An online news chief has written a piece explaining why his website tries to speak to the families of children who have died.
Cornwall Live had been reporting on the death of 15-year-old Shakira Pellow, who died after taking what she thought was ecstasy.
The Truro-based site sent a reporter to Camborne, where Shakira was from, to find out more.
Jeff, pictured, wrote: “These tragedies also often quickly trigger a rumour mill which can be painful for the bereaved and even dangerous for the community. Part of our intention is to quash this and share the truth.
“We took some criticism over the misinterpretation that we were approaching children on [Camborne’s] Pengegon estate without seeking permission from their parents.
“But we work to very strict guidelines, as set down by the Independent Press Standards Organisation in its Code of Practice, and ensure that we do not speak to anyone under 16 without parental consent.
“As is the way in an era pervaded by social media, we soon knew Shakira’s name but that doesn’t mean we go rushing to her family’s front door. They needed and deserved to be left in peace.
“When we approached them a few days later, her mum Rita and her partner Lee Butcher welcomed us into their home, shared their heartbreak and cherished memories, handed over favourite photographs of the ‘young, bubbly girl with her whole life ahead of her’.
“They wanted people to know the real Shakira, wanted to celebrate her short life, and we helped that happen.
“Arguably more importantly, they wanted to convey a vital message about the dreadful effects of taking illegal drugs; a message which could save the lives of others and spare other families their deep and lifelong grief.
“They even asked us to publish the shocking photo below of her in her final hours.
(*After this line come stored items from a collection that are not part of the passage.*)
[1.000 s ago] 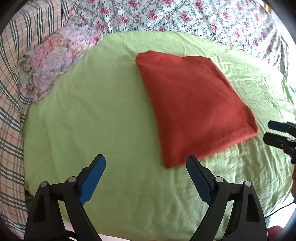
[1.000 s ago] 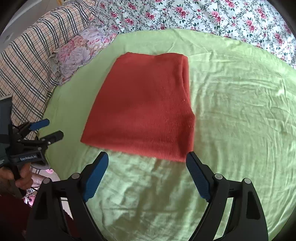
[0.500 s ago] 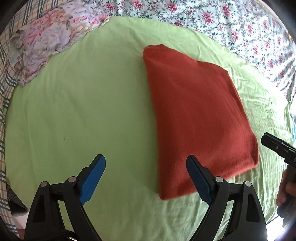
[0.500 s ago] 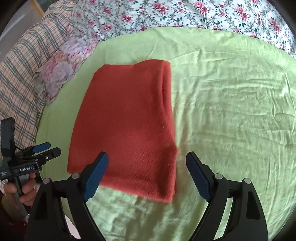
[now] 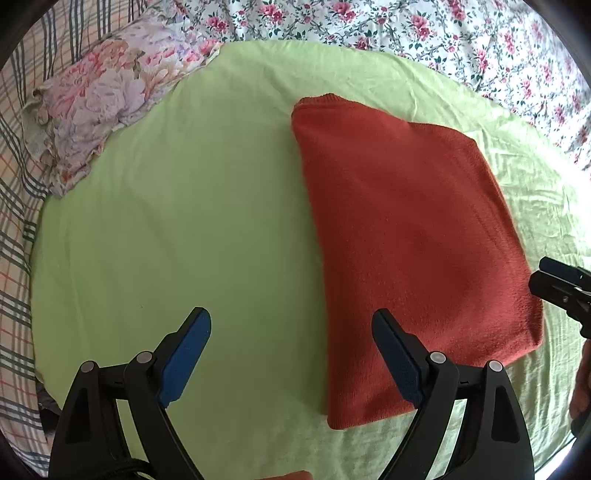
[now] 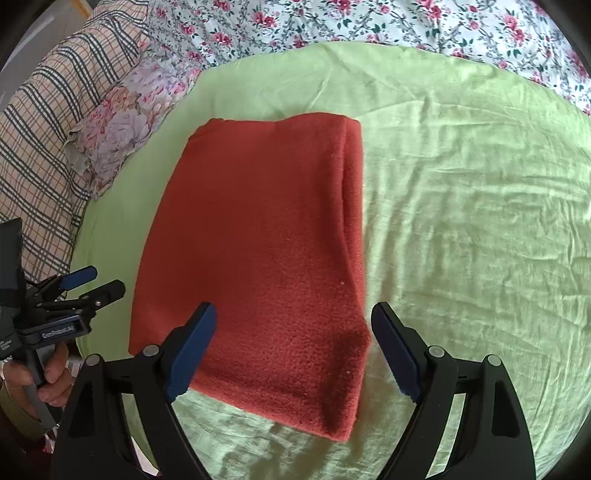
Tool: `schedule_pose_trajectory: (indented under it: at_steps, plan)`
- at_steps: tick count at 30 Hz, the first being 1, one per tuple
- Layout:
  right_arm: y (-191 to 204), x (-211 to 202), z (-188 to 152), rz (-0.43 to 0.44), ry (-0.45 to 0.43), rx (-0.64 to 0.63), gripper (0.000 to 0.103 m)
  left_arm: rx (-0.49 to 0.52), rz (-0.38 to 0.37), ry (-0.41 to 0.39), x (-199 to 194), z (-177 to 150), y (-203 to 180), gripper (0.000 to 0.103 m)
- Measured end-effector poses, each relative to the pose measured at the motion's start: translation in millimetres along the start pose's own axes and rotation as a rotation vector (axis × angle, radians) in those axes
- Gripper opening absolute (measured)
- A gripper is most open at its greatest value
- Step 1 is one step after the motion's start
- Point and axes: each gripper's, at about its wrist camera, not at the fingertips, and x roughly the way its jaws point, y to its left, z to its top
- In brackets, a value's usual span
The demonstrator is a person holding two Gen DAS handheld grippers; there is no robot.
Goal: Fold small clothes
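Note:
A rust-red knit garment (image 5: 402, 236) lies folded into a flat rectangle on a light green sheet (image 5: 177, 221); it also shows in the right wrist view (image 6: 258, 240). My left gripper (image 5: 291, 354) is open and empty, low over the sheet, with its right finger over the garment's near left corner. My right gripper (image 6: 293, 350) is open and empty, straddling the garment's near right corner. Each gripper shows at the edge of the other view: the right one (image 5: 561, 288), the left one (image 6: 85, 284).
A floral pillow (image 5: 99, 110) lies at the sheet's far left corner on a plaid cover (image 5: 14, 229). A flowered bedspread (image 5: 424, 29) runs along the back. The green sheet (image 6: 472, 221) is wrinkled to the right of the garment.
Both grippers have moved in closer to the garment's near edge and stay open. The garment has not moved.

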Motion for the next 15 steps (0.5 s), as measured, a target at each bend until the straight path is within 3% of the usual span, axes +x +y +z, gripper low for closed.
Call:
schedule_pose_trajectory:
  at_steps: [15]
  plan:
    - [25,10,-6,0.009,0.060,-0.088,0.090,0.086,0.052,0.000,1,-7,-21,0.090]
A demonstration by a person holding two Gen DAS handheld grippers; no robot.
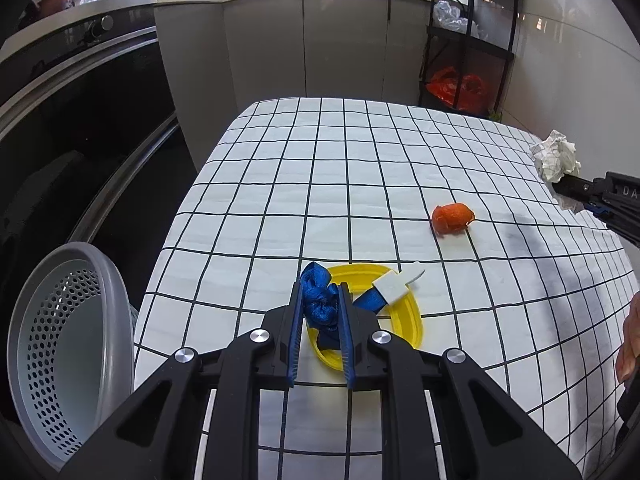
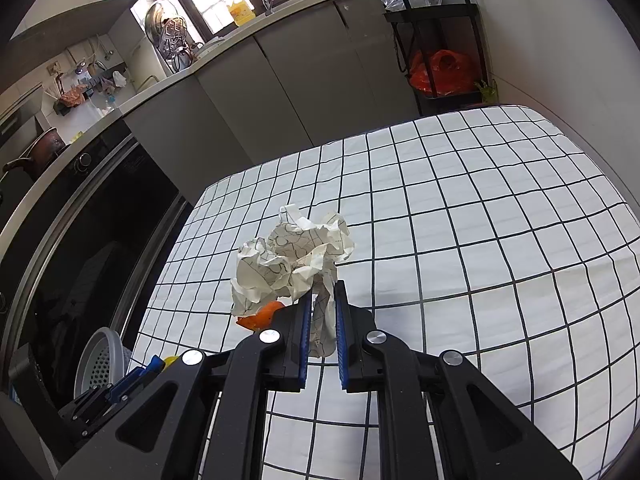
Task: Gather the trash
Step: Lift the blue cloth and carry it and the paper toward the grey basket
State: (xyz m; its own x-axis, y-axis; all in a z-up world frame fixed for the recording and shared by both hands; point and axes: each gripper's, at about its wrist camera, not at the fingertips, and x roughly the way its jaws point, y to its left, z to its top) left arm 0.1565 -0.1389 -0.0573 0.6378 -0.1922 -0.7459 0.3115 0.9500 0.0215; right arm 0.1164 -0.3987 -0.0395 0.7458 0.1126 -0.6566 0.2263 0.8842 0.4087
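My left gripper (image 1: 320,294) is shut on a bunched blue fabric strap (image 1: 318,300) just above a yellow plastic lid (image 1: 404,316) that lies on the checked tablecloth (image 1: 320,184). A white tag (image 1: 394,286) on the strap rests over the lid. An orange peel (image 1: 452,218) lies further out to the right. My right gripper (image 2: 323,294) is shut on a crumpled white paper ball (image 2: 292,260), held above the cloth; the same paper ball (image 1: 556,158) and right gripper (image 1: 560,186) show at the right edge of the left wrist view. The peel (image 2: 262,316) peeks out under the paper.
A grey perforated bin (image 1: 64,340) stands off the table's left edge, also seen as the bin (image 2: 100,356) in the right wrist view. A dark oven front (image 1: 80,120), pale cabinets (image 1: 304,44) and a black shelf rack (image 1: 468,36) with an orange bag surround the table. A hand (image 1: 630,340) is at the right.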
This is often the result of a sensitive, empathetic approach to loved ones of the deceased.”
Jeff’s piece follows a number of similar explainers he has written recently – including articles on why readers should think before accusing journalists of having a “slow news day” and why the regional press covers inquests.
In it, he admitted that, while working in a previous role for a “city tabloid,” its “aggressive” policy when it came to dealing with such situations “played a role” in his decision to leave the newspaper.
However, he noted there are “few accomplishments are more professionally and personally gratifying than the heartfelt gratitude of a heartbroken family” and went on to provide an example from his reporting days of a couple whose cyclist daughter died after being hit by a bus.
He recalled: “By the time I wrote a front-page story about the pitiful sentence handed to the bus driver for a relatively minor traffic offence, those parents said they considered me one of their family. I’ll never forget them, nor them me.”
Jeff added: “By no means are these kind of outcomes always the case. We are often told to go away, politely or otherwise. And we do. And we don’t go back.
“My previous employers didn’t always take such a reasonable approach – go back until you are unequivocally told ‘no’ was the general rule. But, again, we see it differently.
“Stories like Shakira’s grab the attention of all the national papers and websites, which can employ a no-holds-barred approach to ‘getting the story’ at any cost.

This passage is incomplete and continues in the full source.